The website's study found, of course, that deductible costs for Medicare Part D plans tend to decrease as premiums rise, making it easier on the wallet when care is actually needed. Some plans even offer zero deductible costs when picking up medications. The site looked at premiums and deductibles for every stand-alone Medicare Part D plan in the U.S.

The site found that the plans with the lowest one-third of premium costs were priced with an average monthly premium of $36.08 and carried an average deductible of $209.77. The middle third of premium costs averaged an $88.66 premium and an average of $33.18 in deductible costs. The top third averaged a $130.87 premium and had no deductible.

Based on these numbers HealthPocket concluded that the average deductible savings between the plans in the lowest third of premiums and the highest third was $209.77. However, the plans in the highest third of premiums added an average of $1,137.48 in premium costs over those in the lowest third.

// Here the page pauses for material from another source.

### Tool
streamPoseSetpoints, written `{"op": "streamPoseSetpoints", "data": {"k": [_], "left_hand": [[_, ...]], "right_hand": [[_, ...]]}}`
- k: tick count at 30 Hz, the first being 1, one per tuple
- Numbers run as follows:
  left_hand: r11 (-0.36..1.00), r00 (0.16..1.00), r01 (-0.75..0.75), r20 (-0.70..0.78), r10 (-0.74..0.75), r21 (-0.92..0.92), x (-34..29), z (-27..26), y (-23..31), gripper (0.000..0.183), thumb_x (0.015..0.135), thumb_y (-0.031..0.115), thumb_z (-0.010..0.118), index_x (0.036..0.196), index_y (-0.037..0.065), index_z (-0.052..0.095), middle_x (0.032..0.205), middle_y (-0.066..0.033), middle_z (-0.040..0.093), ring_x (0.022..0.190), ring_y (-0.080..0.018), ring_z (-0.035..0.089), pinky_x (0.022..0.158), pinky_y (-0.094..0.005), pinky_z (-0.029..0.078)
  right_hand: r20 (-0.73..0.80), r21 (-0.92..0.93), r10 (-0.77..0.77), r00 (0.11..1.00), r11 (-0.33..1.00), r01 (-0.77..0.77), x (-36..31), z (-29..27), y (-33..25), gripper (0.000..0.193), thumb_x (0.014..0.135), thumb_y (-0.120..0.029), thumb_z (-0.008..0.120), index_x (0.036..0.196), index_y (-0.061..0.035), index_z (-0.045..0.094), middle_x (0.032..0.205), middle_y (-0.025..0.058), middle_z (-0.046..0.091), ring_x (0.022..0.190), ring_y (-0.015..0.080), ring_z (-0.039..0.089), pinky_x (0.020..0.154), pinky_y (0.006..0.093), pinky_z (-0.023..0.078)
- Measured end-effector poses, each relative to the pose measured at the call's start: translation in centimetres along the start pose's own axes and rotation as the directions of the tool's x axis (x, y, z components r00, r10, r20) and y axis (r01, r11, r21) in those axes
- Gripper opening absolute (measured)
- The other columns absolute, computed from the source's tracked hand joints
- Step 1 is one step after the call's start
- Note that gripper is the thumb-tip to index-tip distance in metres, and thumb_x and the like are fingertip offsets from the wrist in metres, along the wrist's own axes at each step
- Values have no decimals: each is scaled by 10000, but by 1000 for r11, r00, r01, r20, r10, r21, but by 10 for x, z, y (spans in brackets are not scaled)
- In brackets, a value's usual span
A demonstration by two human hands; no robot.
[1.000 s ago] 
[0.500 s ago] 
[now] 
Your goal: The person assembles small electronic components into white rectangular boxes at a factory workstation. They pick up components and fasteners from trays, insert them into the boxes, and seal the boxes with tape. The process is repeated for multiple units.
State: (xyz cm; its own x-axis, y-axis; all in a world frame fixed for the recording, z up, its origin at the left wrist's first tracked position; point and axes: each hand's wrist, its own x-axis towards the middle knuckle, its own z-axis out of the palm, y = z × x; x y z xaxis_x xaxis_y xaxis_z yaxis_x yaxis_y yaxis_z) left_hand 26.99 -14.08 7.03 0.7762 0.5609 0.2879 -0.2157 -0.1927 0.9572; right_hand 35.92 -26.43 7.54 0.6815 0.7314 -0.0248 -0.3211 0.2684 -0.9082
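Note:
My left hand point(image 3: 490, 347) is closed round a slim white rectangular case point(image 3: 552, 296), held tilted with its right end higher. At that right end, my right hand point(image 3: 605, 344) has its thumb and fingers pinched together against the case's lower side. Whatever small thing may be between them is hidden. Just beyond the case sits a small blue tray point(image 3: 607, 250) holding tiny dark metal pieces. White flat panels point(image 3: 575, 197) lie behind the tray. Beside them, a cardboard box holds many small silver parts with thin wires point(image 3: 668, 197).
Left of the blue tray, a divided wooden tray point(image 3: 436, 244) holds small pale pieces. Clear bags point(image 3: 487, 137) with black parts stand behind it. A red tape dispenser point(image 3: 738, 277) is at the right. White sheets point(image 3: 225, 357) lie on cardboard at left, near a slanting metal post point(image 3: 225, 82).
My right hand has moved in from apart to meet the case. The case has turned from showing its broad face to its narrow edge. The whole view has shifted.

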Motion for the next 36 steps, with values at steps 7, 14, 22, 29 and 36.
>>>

The website also found that plans with higher premiums tend to offer better coverage during Medicare Part D's "donut hole" coverage gap. With this and other considerations in mind, HealthPocket recommends that seniors not emphasize deductible costs when selecting their drug plan.

"Selecting a Part D plan based on a lower deductible could result in paying a higher premium than necessary for the coverage a senior needs," said Kev Coleman, head of Research & Data at HealthPocket. "This added premium expense could cost much more annually than the value of the deductible reduction."